Work task -
This task calls for copying every line of the records that includes the word "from".

(Beginning of Input data)

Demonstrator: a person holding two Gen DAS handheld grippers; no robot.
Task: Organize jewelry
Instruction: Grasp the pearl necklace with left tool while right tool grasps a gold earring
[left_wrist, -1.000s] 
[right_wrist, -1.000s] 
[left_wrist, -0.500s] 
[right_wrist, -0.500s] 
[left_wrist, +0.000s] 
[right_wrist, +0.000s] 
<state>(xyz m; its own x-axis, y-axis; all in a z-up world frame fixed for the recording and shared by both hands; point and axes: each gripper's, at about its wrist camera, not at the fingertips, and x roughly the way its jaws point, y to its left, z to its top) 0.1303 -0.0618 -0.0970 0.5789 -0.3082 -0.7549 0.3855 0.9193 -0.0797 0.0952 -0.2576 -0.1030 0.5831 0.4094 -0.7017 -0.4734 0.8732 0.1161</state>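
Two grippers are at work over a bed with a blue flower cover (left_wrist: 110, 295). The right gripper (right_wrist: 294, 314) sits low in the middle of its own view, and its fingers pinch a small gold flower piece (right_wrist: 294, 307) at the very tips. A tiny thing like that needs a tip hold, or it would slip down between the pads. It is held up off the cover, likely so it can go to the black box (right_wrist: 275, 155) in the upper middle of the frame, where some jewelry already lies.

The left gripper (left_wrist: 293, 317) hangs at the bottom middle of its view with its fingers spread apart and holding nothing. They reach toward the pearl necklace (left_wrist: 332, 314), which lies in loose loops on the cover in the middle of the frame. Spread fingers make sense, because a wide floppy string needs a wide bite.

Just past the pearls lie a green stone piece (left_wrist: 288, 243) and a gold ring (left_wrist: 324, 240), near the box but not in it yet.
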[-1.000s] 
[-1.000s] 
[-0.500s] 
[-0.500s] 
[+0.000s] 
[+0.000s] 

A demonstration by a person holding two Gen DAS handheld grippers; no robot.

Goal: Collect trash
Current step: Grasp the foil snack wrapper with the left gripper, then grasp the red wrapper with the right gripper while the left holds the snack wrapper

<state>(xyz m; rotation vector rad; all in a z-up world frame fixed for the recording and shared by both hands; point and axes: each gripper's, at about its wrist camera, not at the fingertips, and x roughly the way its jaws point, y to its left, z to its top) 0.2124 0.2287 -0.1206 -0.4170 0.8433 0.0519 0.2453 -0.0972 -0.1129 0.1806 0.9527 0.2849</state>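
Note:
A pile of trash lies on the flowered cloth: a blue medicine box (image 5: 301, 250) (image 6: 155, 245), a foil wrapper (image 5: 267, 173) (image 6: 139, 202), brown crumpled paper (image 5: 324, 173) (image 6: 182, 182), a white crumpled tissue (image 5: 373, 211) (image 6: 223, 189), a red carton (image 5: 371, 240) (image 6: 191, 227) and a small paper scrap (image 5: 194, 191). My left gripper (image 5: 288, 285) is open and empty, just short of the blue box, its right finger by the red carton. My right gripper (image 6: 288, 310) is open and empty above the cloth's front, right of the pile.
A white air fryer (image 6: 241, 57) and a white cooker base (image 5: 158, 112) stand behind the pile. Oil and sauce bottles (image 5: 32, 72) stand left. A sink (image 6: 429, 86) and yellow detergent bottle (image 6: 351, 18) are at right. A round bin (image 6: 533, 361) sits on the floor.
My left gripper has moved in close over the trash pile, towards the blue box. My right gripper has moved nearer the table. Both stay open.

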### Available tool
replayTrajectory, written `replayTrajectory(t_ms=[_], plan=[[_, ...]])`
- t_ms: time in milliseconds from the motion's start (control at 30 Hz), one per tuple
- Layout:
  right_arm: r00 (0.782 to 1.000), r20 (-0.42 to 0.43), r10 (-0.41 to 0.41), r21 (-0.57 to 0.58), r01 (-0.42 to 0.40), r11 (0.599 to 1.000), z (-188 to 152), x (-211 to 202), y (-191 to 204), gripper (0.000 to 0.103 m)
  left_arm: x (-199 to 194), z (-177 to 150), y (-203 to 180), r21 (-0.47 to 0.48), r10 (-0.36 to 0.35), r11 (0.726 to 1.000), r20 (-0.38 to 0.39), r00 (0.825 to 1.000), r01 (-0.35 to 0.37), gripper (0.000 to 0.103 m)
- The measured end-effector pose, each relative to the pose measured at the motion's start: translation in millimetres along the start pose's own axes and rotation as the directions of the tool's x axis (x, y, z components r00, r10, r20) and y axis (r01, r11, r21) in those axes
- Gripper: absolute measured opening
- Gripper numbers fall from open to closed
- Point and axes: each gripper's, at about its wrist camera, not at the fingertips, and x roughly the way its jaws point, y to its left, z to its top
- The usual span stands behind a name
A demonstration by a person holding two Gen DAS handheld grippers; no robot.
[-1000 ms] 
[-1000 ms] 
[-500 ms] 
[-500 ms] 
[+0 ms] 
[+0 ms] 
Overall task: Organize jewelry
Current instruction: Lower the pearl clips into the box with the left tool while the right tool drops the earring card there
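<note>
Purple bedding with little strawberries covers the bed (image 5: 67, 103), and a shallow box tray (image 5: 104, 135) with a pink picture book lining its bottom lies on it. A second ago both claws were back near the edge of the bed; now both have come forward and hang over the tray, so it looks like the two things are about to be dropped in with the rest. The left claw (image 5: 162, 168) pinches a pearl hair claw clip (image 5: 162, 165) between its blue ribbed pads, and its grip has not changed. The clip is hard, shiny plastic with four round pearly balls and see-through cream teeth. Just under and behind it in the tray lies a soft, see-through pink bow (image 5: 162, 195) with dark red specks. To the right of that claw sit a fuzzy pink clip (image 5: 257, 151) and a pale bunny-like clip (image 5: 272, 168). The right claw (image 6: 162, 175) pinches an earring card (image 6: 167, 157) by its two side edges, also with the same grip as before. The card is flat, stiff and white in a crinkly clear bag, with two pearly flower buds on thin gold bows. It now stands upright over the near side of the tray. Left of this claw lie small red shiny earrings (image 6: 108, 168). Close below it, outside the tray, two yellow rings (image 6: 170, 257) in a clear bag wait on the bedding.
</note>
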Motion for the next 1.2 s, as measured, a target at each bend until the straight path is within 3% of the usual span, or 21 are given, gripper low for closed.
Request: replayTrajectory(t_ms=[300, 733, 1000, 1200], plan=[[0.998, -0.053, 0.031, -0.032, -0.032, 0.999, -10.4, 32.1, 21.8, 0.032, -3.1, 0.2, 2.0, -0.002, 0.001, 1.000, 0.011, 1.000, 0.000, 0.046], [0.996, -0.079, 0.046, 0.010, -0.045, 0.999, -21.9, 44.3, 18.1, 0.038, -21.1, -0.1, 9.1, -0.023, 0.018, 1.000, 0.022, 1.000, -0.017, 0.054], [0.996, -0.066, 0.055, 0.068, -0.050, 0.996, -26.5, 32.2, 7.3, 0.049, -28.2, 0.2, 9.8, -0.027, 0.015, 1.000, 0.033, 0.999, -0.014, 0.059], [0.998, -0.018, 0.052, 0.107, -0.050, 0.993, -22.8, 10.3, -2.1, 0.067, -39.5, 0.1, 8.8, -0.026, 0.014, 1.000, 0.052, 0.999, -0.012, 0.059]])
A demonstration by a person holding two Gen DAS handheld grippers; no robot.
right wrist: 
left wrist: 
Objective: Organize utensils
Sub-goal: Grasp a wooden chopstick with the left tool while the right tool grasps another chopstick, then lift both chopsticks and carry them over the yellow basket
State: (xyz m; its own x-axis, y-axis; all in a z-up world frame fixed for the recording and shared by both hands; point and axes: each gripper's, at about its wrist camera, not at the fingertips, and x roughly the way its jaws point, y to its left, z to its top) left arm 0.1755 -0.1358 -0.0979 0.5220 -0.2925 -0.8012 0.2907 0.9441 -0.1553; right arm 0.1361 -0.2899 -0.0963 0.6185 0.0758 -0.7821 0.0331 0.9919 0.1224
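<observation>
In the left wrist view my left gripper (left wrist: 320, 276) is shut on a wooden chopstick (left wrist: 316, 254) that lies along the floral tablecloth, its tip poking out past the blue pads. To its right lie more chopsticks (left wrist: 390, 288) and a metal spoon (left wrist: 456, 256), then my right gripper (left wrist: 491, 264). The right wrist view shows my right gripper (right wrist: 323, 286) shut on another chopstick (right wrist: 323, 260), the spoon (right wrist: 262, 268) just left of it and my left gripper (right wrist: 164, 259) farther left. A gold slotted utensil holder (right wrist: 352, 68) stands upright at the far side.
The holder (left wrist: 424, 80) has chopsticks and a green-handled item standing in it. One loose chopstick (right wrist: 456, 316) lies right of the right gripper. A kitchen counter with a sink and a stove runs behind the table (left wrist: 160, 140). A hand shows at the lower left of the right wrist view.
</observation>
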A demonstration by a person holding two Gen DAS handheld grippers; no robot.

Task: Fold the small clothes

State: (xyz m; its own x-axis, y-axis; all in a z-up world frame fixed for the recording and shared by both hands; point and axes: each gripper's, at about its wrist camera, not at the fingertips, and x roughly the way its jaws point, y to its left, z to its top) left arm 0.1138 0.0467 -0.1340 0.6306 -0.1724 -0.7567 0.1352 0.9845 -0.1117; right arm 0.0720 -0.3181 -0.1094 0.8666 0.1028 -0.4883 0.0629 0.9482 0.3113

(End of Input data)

Problem solution -
- t_ms: time in milliseconds from the motion's start (control at 30 Hz), one per tuple
- Gripper numbers fall from open to closed

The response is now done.